YOUR GOAL >>
Quote the material below exactly as written, from the first line to the line that holds "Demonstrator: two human", endpoints included.

DATASET EXCERPT >>
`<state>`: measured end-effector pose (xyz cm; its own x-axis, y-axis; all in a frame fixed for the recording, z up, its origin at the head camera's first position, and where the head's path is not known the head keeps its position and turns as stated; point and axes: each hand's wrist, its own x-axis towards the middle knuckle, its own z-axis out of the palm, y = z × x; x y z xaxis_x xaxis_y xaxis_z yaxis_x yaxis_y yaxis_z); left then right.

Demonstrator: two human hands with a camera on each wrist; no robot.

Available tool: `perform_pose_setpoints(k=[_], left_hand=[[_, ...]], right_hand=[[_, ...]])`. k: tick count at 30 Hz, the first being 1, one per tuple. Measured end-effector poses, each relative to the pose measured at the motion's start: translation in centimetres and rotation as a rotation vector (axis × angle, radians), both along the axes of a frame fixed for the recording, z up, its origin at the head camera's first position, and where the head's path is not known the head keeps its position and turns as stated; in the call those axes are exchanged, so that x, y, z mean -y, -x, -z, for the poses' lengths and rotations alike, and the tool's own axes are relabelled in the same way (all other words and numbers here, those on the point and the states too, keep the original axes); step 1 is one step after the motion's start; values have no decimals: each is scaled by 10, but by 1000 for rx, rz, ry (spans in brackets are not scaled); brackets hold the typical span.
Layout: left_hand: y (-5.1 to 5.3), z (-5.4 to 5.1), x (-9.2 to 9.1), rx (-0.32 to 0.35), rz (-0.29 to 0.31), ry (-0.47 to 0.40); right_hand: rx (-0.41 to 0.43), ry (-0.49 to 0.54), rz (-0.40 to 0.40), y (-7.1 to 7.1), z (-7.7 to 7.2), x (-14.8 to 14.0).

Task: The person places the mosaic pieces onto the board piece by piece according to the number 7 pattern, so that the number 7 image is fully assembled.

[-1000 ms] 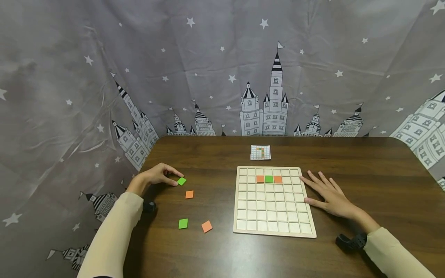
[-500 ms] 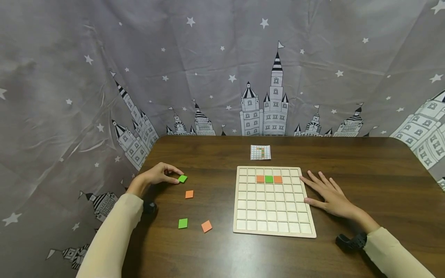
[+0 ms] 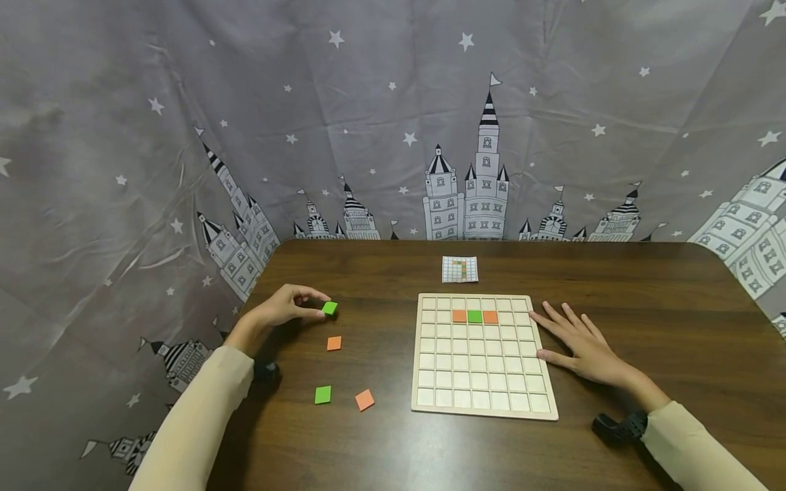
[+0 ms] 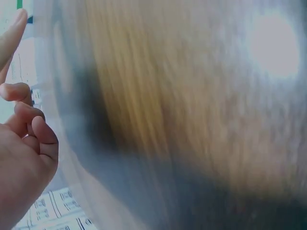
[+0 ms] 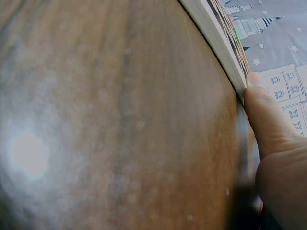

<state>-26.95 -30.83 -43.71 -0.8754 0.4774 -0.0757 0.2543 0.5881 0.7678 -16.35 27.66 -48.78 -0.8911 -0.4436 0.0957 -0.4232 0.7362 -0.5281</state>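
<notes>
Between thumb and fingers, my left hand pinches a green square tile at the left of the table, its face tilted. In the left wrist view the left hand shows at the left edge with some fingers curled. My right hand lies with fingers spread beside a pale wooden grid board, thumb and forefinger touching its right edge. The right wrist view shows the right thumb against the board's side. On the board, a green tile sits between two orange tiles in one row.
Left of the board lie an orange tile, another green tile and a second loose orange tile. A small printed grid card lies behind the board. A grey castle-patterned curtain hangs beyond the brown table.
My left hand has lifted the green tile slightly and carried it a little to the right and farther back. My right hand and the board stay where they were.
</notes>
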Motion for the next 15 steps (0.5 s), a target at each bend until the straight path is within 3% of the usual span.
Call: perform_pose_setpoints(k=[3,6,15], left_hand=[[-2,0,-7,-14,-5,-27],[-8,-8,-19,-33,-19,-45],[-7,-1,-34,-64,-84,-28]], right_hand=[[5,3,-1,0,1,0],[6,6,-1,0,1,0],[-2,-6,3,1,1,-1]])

TASK ANSWER >>
`<state>`: measured end-effector pose (xyz cm; its own x-axis, y-axis; all in a frame fixed for the recording, z up, its origin at the head camera's first position, and where the head's path is not known the head keeps its position and turns as stated; point and axes: each hand's wrist, its own x-axis towards the middle knuckle, its own z-axis out of the palm, y = z × x; x y z xaxis_x xaxis_y xaxis_z yaxis_x yaxis_y yaxis_z); left then right.

Demonstrator: two human hands with a camera on each wrist; no robot.

This brings the exercise to completion.